_WHAT THE TASK REQUIRES_
Return all lines of the listing below that carry the word "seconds".

_DATA PROVIDED_
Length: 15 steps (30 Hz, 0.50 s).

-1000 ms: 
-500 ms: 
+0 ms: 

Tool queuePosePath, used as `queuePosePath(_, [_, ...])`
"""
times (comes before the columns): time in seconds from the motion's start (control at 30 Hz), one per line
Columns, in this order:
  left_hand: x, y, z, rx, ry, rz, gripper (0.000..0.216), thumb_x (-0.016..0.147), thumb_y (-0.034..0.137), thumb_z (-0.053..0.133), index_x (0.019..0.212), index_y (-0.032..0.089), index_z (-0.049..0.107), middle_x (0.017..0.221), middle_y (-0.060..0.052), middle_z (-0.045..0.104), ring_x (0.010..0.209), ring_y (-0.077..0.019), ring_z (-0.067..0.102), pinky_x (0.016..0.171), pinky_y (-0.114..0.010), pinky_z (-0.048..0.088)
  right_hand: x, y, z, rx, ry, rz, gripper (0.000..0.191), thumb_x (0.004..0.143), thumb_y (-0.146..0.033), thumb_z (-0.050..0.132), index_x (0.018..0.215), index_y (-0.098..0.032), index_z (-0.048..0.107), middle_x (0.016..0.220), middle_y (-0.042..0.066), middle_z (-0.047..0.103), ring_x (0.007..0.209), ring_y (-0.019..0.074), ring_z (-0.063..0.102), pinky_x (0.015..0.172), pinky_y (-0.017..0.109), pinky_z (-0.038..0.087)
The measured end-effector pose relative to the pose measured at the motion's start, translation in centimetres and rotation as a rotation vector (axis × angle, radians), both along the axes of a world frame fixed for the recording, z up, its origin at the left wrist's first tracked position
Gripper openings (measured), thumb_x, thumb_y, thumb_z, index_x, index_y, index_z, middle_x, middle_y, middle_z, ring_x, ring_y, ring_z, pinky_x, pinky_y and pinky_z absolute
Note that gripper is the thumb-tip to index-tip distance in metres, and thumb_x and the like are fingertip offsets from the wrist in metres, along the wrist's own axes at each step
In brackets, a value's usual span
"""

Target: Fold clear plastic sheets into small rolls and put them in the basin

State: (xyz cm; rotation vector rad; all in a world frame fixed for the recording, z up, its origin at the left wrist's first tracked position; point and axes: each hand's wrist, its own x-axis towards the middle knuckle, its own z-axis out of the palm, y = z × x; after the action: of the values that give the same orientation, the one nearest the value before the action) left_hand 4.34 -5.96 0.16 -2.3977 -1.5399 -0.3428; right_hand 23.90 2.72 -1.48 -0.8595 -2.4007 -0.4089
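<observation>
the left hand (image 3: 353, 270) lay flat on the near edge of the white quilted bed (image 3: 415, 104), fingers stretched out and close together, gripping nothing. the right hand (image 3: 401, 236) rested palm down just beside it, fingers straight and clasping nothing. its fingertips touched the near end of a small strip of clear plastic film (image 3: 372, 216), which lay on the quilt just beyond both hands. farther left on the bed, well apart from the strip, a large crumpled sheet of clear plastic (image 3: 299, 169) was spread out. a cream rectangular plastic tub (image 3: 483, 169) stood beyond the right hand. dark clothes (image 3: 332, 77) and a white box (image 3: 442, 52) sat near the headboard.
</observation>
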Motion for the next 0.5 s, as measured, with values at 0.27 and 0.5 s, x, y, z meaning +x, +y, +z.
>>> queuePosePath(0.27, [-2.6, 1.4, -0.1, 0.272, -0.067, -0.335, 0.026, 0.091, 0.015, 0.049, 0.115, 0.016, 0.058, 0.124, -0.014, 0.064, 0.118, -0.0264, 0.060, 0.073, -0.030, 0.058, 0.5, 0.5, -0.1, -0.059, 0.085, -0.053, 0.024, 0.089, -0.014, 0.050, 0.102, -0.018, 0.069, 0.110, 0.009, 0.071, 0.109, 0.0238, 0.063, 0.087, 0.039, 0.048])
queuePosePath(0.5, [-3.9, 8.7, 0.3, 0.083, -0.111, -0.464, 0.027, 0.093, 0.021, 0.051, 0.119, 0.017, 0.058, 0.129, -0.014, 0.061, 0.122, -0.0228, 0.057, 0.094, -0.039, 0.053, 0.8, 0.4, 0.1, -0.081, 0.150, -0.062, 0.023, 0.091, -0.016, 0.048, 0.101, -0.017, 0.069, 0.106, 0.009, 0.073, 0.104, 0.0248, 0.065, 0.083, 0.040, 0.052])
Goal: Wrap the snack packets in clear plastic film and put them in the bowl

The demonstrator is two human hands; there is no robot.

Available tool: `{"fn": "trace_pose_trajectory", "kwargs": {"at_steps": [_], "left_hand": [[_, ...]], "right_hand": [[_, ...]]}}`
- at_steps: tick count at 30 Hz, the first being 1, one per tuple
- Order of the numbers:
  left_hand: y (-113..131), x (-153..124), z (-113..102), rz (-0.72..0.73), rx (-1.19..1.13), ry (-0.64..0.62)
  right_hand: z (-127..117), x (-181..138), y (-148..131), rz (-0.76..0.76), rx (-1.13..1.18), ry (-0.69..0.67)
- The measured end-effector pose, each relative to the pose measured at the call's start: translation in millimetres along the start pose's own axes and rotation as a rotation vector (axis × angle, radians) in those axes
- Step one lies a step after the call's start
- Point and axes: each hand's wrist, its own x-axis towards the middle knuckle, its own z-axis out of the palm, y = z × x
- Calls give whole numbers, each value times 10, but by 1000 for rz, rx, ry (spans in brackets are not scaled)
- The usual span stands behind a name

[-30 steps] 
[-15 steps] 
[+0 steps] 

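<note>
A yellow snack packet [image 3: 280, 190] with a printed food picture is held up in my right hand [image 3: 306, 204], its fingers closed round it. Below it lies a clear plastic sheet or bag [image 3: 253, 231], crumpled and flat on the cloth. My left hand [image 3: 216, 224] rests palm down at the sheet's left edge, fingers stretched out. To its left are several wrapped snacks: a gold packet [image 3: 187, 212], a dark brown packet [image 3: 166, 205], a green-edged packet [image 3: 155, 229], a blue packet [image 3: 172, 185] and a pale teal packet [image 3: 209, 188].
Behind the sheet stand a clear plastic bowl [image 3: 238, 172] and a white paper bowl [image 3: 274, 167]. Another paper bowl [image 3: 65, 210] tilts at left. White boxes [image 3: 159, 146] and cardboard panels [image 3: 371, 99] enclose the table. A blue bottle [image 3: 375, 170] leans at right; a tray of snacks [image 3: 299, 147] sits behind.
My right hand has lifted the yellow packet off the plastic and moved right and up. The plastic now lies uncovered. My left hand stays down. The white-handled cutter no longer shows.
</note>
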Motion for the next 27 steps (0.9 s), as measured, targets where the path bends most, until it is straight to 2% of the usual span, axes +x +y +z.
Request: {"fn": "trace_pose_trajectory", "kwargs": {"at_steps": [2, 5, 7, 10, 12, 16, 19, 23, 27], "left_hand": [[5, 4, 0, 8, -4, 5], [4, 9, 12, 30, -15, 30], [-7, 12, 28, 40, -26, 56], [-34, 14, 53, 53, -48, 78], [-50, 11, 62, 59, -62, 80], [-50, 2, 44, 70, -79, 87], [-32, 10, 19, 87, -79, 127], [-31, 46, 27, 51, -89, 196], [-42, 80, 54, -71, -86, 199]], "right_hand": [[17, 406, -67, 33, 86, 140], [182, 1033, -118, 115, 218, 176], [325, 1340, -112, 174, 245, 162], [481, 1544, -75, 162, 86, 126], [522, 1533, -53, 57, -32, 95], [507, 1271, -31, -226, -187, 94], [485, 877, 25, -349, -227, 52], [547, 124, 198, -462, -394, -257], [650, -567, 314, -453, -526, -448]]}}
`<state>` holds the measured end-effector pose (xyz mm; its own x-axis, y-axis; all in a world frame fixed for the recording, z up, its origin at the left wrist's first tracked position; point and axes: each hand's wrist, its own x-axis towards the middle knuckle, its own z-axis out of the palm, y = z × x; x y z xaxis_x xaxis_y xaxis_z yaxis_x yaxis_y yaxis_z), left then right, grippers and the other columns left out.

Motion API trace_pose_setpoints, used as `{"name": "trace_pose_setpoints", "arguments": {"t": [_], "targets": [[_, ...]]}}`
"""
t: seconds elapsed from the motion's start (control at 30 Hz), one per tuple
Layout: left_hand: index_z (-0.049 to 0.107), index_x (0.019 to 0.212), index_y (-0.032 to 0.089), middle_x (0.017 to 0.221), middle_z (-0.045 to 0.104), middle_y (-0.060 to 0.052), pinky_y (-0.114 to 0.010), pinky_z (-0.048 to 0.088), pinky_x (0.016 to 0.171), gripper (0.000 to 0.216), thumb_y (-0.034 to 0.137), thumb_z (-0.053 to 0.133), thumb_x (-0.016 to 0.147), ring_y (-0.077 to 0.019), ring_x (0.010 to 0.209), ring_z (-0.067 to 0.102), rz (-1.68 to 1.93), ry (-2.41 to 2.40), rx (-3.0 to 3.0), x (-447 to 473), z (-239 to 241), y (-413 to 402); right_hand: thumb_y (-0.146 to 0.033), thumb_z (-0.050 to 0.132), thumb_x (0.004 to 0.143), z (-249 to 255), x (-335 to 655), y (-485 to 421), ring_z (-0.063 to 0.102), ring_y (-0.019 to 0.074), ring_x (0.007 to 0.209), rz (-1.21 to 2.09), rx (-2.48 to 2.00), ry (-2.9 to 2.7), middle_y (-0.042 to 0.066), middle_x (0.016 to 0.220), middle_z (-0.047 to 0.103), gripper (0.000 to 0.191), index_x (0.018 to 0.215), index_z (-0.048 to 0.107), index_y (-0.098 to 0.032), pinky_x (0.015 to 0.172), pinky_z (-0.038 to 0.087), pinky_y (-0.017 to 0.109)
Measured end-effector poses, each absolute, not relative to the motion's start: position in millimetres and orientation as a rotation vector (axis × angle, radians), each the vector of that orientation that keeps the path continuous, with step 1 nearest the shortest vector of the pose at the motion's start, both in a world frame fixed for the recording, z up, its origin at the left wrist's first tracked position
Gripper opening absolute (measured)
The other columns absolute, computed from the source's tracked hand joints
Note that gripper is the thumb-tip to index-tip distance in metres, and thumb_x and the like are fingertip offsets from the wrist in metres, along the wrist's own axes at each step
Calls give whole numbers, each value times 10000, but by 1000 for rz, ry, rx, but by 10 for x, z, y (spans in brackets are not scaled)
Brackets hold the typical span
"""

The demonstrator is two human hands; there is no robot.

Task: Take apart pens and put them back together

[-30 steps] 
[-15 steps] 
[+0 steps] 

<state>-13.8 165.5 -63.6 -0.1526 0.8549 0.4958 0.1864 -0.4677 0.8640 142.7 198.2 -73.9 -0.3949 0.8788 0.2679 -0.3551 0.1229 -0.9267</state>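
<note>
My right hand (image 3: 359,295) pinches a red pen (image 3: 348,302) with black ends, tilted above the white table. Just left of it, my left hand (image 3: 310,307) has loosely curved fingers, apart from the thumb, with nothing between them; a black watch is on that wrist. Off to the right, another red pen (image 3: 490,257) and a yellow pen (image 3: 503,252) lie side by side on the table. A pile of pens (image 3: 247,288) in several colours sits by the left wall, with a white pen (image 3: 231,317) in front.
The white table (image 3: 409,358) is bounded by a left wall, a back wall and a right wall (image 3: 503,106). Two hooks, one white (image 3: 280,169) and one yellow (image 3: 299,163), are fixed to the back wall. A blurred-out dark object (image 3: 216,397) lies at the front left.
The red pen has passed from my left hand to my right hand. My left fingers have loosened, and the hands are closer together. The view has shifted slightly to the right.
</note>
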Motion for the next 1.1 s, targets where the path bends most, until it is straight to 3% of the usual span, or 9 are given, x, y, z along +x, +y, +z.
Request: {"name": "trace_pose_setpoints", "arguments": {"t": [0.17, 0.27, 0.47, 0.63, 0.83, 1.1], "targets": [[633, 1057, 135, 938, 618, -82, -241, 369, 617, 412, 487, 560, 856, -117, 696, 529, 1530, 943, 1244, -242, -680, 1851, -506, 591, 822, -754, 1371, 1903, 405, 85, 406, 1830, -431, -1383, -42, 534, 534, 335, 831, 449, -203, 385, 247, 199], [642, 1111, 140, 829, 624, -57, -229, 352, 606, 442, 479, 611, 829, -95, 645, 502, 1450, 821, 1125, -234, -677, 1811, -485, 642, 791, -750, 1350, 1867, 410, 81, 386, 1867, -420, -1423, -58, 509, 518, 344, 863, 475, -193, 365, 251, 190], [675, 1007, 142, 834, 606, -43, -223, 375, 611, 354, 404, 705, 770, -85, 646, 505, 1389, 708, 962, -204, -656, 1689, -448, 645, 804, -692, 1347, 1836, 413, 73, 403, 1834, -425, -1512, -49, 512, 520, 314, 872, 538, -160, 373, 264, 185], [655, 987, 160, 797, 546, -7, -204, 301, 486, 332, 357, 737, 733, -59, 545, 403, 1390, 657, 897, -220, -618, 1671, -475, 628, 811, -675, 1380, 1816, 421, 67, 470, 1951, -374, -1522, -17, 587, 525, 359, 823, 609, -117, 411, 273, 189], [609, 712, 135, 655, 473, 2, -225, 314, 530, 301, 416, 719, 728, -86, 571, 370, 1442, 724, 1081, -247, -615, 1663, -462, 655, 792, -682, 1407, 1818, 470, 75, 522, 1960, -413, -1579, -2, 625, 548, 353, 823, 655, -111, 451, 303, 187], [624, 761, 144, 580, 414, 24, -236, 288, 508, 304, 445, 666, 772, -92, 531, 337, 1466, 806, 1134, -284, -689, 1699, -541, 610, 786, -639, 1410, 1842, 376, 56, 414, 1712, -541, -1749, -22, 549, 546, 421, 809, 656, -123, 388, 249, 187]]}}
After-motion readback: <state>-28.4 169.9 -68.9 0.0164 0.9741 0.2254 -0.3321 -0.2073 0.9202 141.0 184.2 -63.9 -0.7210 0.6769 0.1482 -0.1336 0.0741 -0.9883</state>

_EXERCISE ANSWER_
times (comes before the columns): time in seconds from the motion's start (control at 30 Hz), one per line
t: seconds elapsed from the motion's start (control at 30 Hz), one per tuple

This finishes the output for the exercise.